I checked out a copy of the book from my public library, and dug in. As I expected, the language was a bit different, since it was written over 150 years ago. There were some words that we just don’t use anymore, but the story was still very understandable.

What really struck me were the religious themes. Marley’s ghost seems to be stuck in Purgatory, and unable to get out of it because of his self-centeredness and lack of caring about others in his earthly life. The spirits showing Scrooge around made me think of the eternalness of God – He’s in the past, the present, the future. And finally, Scrooge is given a second chance to change his life, just the way God offers each of us a second chance.

It’s a great book to read this time of year. It’s short – a little over 100 pages. You can find it at your bookstore, local library, or even free online at websites like or the Gutenberg Project.

To Kill A Mockingbird – by Harper Lee (1960)

To Kill A Mockingbird

“To Kill A Mockingbird” centers around the Finch family in the small fictional town of Maycomb, Alabama during the Great Depression. The head of the household is Atticus, a widower and a lawyer, a man of deep religious and moral convictions. He has a son – Jem, a daughter – Jean Louise (Scout), and a black housekeeper – Calpurnia. Atticus is older than most fathers of young children in town, and the Finch family lives in a neighborhood of mostly senior citizens, so the children grow up mostly playing by themselves and being around older people. The first 80 pages or so focus on the day-to-day life and conversations of the Finch family, and set the base for the rest of the book.

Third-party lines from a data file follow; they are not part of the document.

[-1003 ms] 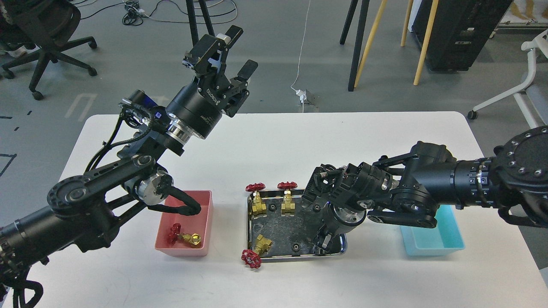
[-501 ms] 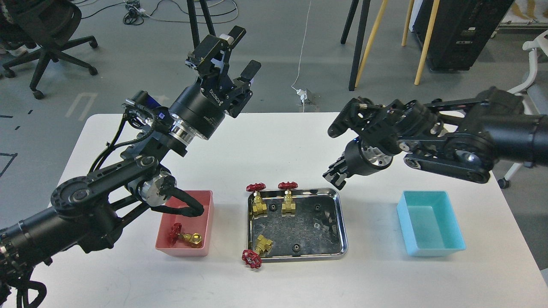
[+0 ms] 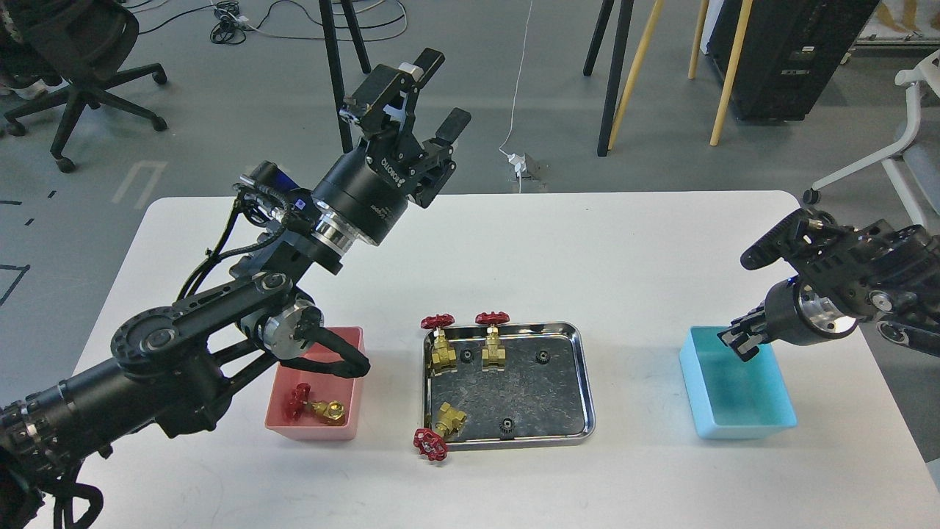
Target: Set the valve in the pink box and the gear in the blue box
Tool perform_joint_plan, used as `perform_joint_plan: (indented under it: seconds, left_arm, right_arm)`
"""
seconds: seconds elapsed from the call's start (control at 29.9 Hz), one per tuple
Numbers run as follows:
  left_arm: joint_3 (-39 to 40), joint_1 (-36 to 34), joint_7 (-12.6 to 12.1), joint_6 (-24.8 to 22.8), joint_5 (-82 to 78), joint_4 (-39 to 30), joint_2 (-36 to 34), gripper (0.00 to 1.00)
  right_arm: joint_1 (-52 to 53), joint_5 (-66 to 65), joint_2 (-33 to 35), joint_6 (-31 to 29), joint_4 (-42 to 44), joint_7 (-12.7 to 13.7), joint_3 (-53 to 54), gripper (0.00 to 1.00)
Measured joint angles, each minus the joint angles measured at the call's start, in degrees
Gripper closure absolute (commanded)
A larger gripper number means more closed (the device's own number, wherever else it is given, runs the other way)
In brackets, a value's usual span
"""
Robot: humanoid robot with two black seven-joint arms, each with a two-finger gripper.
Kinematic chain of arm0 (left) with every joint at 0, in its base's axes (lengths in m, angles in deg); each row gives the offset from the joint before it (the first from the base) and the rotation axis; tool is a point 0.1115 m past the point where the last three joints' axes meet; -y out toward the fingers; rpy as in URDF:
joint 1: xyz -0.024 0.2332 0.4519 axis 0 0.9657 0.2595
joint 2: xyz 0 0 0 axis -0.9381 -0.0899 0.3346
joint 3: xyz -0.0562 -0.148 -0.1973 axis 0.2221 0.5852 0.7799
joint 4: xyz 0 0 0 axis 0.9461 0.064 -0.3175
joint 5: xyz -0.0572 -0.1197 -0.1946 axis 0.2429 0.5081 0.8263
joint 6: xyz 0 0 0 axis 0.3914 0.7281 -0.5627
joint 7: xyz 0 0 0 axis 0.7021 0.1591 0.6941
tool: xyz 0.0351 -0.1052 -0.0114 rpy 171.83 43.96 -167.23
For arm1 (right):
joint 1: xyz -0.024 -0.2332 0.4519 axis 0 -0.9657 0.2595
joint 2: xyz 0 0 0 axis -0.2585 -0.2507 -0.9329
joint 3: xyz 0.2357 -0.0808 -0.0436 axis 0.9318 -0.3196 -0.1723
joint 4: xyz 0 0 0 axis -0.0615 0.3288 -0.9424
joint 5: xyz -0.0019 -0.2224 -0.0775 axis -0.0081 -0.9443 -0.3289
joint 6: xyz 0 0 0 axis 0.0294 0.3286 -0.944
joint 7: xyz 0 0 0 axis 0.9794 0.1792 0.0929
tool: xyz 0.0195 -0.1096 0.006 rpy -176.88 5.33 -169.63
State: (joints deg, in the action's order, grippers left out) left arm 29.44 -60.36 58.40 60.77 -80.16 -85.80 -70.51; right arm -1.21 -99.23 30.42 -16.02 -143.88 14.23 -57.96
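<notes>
One valve lies in the pink box at the front left. Two valves stand at the back left of the steel tray. A third valve lies at its front left, with the red handwheel over the rim. Three gears lie in the tray. The blue box stands at the right and looks empty. My left gripper is open, empty and raised high behind the pink box. My right gripper hangs over the blue box's back left corner. Its fingers are dark and small, and anything held is hidden.
The white table ends just right of the blue box. My left forearm and a black cable hang over the pink box's back edge. On the floor behind are an office chair, stand legs and a white chair.
My right arm rose out of the tray and swung right to above the blue box. My left arm shifted slightly right and stayed open.
</notes>
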Motion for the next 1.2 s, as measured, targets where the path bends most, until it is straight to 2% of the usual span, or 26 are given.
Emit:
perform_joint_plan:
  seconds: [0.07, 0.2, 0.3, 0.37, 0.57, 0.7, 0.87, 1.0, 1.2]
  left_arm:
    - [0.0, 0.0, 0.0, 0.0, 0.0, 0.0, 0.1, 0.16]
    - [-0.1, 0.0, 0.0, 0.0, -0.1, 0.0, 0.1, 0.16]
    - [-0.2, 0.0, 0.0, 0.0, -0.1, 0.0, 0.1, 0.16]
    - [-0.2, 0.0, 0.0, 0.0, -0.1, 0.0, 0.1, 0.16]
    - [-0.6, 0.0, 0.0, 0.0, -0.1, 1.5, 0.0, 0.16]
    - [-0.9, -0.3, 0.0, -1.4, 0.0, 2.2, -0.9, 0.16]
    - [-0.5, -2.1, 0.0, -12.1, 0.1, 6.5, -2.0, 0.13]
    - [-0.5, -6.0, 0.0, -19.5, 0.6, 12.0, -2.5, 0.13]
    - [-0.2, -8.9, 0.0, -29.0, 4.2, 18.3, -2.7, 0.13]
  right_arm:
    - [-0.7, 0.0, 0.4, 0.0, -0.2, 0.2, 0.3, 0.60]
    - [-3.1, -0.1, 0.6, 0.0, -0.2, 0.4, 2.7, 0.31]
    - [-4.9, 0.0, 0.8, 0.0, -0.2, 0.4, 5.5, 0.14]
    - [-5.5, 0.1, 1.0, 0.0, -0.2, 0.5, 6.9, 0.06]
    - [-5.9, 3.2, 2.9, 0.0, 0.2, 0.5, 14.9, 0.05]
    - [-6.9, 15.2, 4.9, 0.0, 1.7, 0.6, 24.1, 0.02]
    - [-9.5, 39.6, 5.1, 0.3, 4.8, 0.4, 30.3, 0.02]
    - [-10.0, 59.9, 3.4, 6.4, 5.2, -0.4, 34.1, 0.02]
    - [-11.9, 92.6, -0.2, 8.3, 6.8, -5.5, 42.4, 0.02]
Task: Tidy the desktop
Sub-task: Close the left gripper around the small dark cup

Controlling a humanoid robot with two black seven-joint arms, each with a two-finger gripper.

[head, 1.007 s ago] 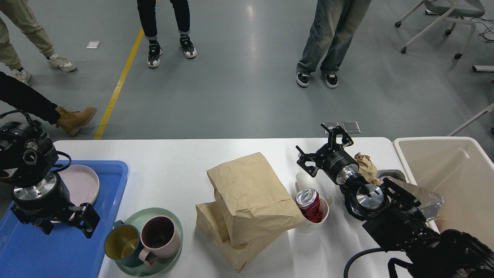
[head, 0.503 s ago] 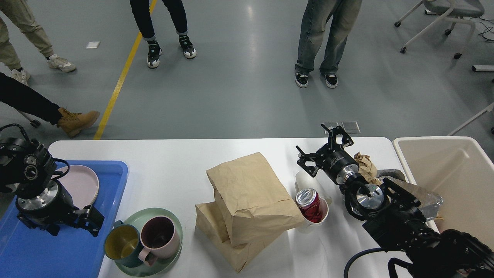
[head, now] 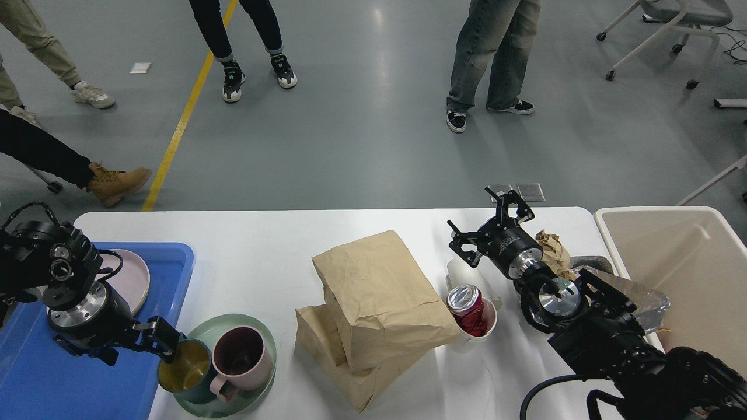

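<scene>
Shifted rightward off the blue tray (head: pixel 23 373), left claw (head: pixel 156 341) now at the rim of the teal mug (head: pixel 185 370), whether clamped or parted impossible to tell. Right claw (head: pixel 489 224) unmoved, spread open and empty over the white worktop (head: pixel 257 245), near the red can (head: pixel 467 303) and paper bags (head: pixel 373 297).

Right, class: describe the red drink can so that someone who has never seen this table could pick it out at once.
Start at the white desktop and find the two stacked brown paper bags near its middle. Just right of them stands a white cup, and the red can sits inside it, tilted, silver top showing. It is the only red, shiny metal thing there.
</scene>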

Then the story really takes off. Atticus becomes the defense attorney for a black man charged with attempted rape of a white woman. As it is the 1930’s, there is still widespread segregation and mistrust between the two races. Many in town consider it disgraceful that Atticus is trying to get Tom Robinson acquitted. The racial prejudice affects everyone in town, either directly or indirectly.

There are many things to love in this classic novel – the close brother-sister relationship of Jem and Scout, the quirky character of the neighbors, the mystery of the man across the street, the depth of Atticus’ nature, and the two sides to Calpurnia. The amusing conversations of the children are mixed into the story to keep it from becoming too heavy and depressing. The account of the trial is very well written, and makes Atticus shine.

But the thing I enjoy most about this book is the way Atticus speaks to his children, as if they are grown-ups not children. He instills in them a love and respect for people of all racial and social groups. It doesn’t seem to bother him in the slightest when others disagree with him and mock him. Atticus teaches his family to walk to the beat of a different drummer, and to not be afraid when trouble comes.


“Scout,” said Atticus, “when summer comes you’ll have to keep your head about far worse things . . . it’s not fair for you and Jem, I know that, but sometimes we have to make the best of things, and the way we conduct ourselves when the chips are down – well, all I can say is, when you and Jem are grown, maybe you’ll look back on this with some compassion and some feeling that I didn’t let you down. This case, Tom Robinson’s case, is something that goes to the essence of a man’s conscience – Scout, I couldn’t go to church and worship God if I didn’t try to help that man.”

“Atticus, you must be wrong . . .”

“How’s that?”

“Well, most folks seem to think they’re right and you’re wrong . . .”

“They’re certainly entitled to think that, and they’re entitled to full respect for their opinions,” said Atticus, “but before I can live with other folks I’ve got to live with myself. The one thing that doesn’t abide by majority rule is a person’s conscience.”